GIVEN INFORMATION Block Start

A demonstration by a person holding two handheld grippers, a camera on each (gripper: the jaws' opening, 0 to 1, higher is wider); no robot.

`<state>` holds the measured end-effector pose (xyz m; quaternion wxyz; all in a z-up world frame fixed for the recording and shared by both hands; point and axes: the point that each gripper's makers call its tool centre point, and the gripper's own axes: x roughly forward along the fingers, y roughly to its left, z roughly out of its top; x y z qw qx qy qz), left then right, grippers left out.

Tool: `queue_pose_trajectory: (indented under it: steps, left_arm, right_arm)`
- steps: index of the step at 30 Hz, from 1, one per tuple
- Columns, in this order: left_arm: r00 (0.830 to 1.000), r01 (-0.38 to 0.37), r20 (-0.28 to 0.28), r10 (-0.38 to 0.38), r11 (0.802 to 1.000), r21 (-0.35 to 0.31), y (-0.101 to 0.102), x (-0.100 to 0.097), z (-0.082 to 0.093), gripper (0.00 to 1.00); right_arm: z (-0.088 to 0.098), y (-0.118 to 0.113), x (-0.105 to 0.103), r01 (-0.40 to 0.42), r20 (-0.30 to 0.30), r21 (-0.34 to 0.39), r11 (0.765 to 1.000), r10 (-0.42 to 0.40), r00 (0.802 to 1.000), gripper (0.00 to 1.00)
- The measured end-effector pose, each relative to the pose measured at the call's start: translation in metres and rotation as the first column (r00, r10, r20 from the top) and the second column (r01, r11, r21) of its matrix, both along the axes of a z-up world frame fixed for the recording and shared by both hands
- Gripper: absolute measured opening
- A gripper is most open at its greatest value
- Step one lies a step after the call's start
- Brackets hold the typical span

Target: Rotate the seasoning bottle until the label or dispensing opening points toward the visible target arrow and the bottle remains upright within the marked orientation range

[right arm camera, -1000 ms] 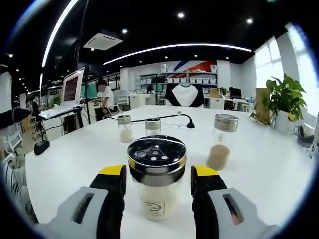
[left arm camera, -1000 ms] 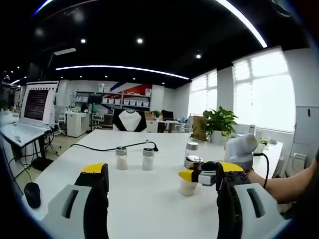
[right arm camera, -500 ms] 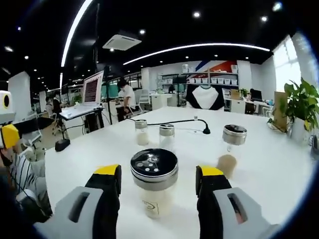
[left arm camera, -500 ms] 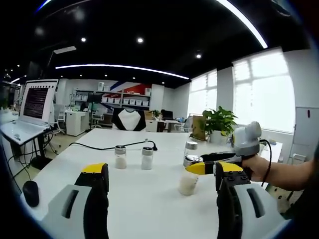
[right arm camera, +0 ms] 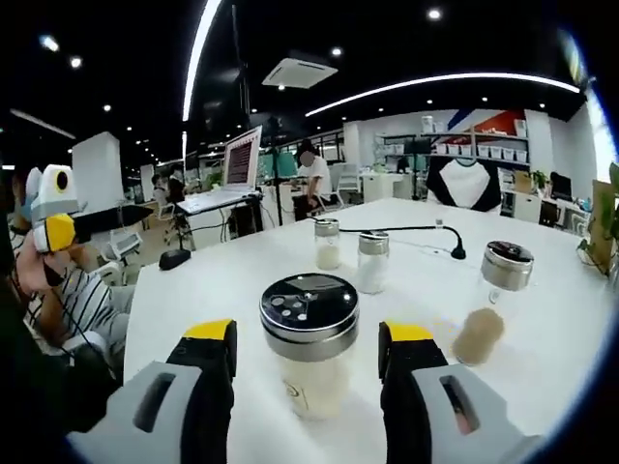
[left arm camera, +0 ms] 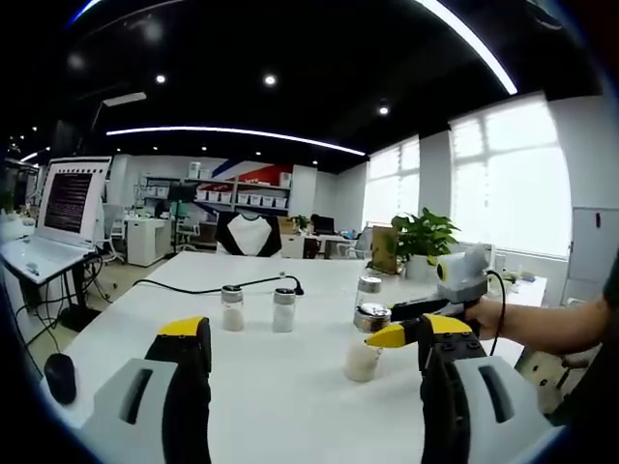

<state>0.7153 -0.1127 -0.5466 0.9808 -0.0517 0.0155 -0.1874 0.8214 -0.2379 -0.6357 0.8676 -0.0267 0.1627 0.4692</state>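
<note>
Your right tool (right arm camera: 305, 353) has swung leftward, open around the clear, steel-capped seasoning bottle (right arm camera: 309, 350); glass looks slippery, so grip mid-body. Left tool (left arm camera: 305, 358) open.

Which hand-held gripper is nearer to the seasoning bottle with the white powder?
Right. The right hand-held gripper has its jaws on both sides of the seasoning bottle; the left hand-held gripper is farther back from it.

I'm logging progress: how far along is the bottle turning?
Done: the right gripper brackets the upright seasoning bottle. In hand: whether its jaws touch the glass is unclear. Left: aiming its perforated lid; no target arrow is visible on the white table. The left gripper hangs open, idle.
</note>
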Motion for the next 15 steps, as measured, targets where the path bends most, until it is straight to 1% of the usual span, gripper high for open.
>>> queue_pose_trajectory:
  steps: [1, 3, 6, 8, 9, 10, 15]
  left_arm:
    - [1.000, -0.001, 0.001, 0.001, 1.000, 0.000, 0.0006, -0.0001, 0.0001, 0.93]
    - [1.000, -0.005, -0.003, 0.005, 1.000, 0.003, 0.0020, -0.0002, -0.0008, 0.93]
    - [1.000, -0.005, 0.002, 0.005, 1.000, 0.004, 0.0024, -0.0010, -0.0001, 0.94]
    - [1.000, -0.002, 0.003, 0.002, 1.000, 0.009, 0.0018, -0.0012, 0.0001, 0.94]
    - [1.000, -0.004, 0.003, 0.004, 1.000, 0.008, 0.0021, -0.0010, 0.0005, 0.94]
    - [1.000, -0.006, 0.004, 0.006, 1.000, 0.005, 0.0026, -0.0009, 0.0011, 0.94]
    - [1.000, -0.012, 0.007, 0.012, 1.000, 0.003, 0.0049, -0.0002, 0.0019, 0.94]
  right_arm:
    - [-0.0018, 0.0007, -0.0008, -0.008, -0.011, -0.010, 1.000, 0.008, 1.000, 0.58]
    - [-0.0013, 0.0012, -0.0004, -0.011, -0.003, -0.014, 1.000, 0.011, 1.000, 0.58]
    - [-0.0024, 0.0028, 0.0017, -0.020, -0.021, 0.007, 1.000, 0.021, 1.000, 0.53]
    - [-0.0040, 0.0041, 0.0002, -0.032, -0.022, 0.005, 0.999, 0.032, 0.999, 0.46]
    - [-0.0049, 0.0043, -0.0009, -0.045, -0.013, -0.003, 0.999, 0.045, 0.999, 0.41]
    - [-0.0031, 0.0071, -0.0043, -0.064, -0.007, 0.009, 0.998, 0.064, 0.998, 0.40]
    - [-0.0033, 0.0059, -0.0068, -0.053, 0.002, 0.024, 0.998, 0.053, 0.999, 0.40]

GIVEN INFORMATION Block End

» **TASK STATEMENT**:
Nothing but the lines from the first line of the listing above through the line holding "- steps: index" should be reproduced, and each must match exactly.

» **ANSWER BELOW**:
A demonstration by a person holding two handheld grippers, a camera on each (gripper: the jaws' opening, 0 to 1, higher is wider); no robot.

`<state>` holds the measured end-effector pose (xyz m; quaternion wxyz; all in a z-up world frame fixed for the recording and shared by both hands; point and axes: the point that each gripper's makers call its tool centre point, and the gripper's own axes: x roughly forward along the fingers, y roughly to its left, z roughly out of its top; x y z qw qx qy qz), left then right, grippers left out.

Tool: `queue_pose_trajectory: (indented under it: steps, left_arm, right_arm)`
- steps: index of the step at 30 Hz, from 1, one per tuple

What appears above is the complete answer.